▶ [INSTRUCTIONS TO FOLLOW]: Beneath this instruction is a listing. Transcribe from it only the stretch from the line with "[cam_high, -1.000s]" through the line with "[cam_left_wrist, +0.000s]", both end lines included, exactly as written.

▶ [SUPPLIED DATA]:

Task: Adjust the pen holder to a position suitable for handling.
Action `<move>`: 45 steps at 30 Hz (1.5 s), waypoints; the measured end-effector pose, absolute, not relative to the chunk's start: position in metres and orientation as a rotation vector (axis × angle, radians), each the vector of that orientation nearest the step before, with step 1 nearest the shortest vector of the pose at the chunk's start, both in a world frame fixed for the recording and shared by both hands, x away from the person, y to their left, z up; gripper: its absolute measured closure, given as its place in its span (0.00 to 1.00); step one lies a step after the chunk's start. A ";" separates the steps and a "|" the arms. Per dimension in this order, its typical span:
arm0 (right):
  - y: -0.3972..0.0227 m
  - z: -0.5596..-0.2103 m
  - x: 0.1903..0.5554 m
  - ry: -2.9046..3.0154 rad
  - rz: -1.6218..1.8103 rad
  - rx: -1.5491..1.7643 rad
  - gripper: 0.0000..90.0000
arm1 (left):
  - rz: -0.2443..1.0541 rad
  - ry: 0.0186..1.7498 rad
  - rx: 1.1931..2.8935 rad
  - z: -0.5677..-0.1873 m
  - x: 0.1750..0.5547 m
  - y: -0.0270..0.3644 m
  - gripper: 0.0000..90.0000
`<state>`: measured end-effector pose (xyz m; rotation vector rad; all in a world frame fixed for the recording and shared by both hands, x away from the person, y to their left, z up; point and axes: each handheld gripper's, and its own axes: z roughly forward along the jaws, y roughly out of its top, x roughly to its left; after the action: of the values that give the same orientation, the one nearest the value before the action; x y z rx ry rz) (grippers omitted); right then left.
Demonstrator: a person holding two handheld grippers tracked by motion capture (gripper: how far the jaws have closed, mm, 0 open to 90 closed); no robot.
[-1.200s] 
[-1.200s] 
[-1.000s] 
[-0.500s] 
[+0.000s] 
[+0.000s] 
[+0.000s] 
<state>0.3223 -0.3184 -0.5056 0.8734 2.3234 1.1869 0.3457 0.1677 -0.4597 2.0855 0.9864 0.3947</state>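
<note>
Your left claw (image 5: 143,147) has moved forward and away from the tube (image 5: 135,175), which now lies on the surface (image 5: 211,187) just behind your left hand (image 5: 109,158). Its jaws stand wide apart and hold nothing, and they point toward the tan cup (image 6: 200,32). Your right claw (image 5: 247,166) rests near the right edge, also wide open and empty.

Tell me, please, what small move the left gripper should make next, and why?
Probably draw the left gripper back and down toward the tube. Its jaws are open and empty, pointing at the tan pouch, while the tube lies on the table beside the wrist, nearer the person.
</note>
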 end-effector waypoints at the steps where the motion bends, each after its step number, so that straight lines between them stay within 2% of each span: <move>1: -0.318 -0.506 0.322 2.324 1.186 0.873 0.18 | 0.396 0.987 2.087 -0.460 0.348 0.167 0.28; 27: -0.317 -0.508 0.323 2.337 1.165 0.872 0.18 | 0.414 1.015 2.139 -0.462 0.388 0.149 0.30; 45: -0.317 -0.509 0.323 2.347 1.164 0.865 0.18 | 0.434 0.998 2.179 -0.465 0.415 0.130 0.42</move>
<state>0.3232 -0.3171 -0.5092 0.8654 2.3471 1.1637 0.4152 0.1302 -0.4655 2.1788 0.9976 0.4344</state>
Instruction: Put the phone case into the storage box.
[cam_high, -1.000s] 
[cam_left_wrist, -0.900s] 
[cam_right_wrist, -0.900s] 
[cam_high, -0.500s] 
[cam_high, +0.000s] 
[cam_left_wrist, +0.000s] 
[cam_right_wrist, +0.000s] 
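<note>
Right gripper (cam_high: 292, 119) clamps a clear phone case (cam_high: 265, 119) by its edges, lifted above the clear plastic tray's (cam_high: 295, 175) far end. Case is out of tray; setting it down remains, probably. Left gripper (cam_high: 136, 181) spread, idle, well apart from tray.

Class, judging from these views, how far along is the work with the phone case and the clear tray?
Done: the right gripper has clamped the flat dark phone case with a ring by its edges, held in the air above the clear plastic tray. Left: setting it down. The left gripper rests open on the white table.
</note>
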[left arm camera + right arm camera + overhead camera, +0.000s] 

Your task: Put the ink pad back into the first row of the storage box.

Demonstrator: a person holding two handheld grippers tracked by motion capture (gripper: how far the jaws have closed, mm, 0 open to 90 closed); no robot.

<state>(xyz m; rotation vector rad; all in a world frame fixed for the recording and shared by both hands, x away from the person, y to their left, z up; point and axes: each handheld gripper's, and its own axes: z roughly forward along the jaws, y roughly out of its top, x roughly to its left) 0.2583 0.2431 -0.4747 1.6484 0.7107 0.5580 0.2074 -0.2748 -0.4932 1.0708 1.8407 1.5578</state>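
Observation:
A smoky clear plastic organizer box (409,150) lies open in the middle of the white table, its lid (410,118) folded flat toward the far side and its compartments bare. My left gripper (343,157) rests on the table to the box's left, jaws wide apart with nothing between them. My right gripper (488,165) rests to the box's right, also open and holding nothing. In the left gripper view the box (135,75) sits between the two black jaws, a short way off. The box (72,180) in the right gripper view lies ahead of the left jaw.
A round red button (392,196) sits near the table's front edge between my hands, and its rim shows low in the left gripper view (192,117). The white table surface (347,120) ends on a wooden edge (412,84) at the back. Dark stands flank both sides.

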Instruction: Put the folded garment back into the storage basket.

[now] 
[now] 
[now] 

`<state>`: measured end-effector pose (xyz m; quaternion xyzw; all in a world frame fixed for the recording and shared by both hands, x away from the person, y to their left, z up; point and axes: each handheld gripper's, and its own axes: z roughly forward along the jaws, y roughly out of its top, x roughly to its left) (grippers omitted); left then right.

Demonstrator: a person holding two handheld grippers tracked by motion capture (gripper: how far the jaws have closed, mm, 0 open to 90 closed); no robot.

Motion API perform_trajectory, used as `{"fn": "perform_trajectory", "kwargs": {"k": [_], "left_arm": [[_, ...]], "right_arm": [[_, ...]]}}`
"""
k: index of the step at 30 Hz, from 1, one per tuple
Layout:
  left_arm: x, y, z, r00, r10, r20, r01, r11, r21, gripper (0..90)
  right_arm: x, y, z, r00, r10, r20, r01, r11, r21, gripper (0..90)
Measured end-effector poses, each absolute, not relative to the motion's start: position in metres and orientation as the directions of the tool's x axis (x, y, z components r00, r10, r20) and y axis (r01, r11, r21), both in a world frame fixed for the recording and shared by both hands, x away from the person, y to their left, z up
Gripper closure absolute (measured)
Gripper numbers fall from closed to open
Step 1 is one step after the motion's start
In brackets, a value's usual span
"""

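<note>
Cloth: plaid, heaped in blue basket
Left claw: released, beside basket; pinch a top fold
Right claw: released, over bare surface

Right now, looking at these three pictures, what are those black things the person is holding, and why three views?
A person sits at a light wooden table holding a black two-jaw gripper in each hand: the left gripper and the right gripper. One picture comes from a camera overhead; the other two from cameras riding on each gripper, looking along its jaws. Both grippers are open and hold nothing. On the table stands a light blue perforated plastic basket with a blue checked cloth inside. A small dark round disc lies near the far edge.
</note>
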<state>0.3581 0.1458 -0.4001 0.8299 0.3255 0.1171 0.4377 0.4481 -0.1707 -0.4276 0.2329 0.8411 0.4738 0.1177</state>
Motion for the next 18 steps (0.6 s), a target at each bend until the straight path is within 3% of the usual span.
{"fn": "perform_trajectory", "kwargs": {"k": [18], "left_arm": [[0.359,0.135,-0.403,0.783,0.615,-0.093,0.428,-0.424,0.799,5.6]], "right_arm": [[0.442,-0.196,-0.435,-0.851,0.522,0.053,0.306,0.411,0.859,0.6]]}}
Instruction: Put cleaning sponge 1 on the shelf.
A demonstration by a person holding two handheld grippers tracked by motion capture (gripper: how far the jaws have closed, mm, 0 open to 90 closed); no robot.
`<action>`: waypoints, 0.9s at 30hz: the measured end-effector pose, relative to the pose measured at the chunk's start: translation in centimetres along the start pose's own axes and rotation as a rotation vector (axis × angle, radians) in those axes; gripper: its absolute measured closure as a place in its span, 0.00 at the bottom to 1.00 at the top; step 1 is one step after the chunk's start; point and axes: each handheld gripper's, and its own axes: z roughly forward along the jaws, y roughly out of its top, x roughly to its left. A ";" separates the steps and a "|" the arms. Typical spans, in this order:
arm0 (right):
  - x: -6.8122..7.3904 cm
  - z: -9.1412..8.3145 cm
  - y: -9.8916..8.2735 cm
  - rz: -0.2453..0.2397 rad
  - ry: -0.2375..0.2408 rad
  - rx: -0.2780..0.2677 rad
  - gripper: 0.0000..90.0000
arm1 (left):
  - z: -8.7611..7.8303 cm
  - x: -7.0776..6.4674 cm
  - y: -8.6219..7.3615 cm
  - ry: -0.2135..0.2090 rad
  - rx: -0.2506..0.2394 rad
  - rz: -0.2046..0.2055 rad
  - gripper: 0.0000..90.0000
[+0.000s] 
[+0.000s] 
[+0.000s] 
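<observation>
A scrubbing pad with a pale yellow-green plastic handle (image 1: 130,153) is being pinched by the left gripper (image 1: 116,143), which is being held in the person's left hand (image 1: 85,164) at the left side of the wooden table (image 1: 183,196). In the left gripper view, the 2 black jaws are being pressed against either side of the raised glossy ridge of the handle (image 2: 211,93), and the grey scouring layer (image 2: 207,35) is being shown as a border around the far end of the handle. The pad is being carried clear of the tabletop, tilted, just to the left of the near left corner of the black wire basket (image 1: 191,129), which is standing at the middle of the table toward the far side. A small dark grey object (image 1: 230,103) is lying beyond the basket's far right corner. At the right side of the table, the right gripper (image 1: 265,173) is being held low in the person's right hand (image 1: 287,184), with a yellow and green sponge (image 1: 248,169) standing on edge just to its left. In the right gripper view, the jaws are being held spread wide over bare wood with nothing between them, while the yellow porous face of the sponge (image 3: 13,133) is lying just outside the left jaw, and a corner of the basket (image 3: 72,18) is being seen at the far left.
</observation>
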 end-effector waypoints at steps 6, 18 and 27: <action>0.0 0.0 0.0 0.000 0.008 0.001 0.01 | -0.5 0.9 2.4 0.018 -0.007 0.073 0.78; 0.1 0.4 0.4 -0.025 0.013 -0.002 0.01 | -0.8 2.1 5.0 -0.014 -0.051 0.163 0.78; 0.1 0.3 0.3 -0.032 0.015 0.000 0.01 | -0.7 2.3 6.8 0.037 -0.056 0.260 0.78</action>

▶ [TASK SOLUTION]:
[cam_high, -1.000s] 
[cam_left_wrist, -0.900s] 
[cam_right_wrist, -0.900s] 
[cam_high, -0.500s] 
[cam_high, +0.000s] 
[cam_left_wrist, +0.000s] 

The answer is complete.